The VMAs for each address space are stored in a red-black tree, which enables a specific VMA to be looked up in logarithmic time. These trees scale well, which is important; some processes can have hundreds of VMAs (or more) to sort through. But it still takes time to walk down to a leaf in a red-black tree; it would be nice to avoid that work at least occasionally if it were possible. Current kernels work toward that goal by caching the results of the last VMA lookup in each address space. For workloads with any sort of locality, this simple cache can be quite effective, with hit rates of 50% or more.

But Davidlohr Bueso thought it should be possible to do better. Last November, he posted a patch adding a second cache holding a pointer to the largest VMA in each address space. The logic was that the VMA with the most addresses would see the most lookups, and his results seemed to bear that out; with the largest-VMA cache in place, hit rates went to over 60% for some workloads. It was a good improvement, but the patch did not make it into the mainline. Looking at the discussion, one can quickly come up with a useful tip for aspiring kernel developers: if Linus responds by saying "This patch makes me angry," the chances of it being merged are relatively small.

Linus's complaint was that caching the largest VMA seemed "way too ad-hoc" and wouldn't be suitable for a lot of workloads. He suggested caching a small number of recently used VMAs instead. Additionally, he noted that maintaining a single cache per address space, as current kernels do, might not be a good idea. In situations where multiple threads are running in the same address space, it is likely that each thread will be working with a different set of VMAs. So making the cache per-thread, he said, might yield much better results.

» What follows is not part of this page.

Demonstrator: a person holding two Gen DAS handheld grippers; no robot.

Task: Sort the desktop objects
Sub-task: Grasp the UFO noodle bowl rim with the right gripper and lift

A few iterations later, Davidlohr has posted a VMA-caching patch set that appears to be about ready to go upstream. Following Linus's suggestion, the single-VMA cache (mmap_cache in struct mm_struct) has been replaced by a small array called vmacache in struct task_struct, making it per-thread. On systems with a memory management unit (almost all systems), that array holds four entries. There are also new sequence numbers stored in both struct mm_struct (one per address space) and in struct task_struct (one per thread).

The purpose of the sequence numbers is to ensure that the cache does not return stale results. Any change to the address space (the addition or removal of a VMA, for example) causes the per-address-space sequence number to be incremented. Every attempt to look up an address in the per-thread cache first checks the sequence numbers; if they do not match, the cache is deemed to be invalid and will be reset. Address-space changes are relatively rare in most workloads, so the invalidation of the cache should not happen too often.

Every call to find_vma() (the function that locates the VMA for a virtual address) first does a linear search through the cache to see if the needed VMA is there. Should the VMA be found, the work is done; otherwise, a traversal of the red-black tree will be required. In this case, the result of the lookup will be stored back into the cache. That is done by overwriting the entry indexed by the lowest bits of the page-frame number associated with the original virtual address. It is, thus, a random replacement policy for all practical purposes. The caching mechanism is meant to be fast so there would probably be no benefit from trying to implement a more elaborate replacement policy.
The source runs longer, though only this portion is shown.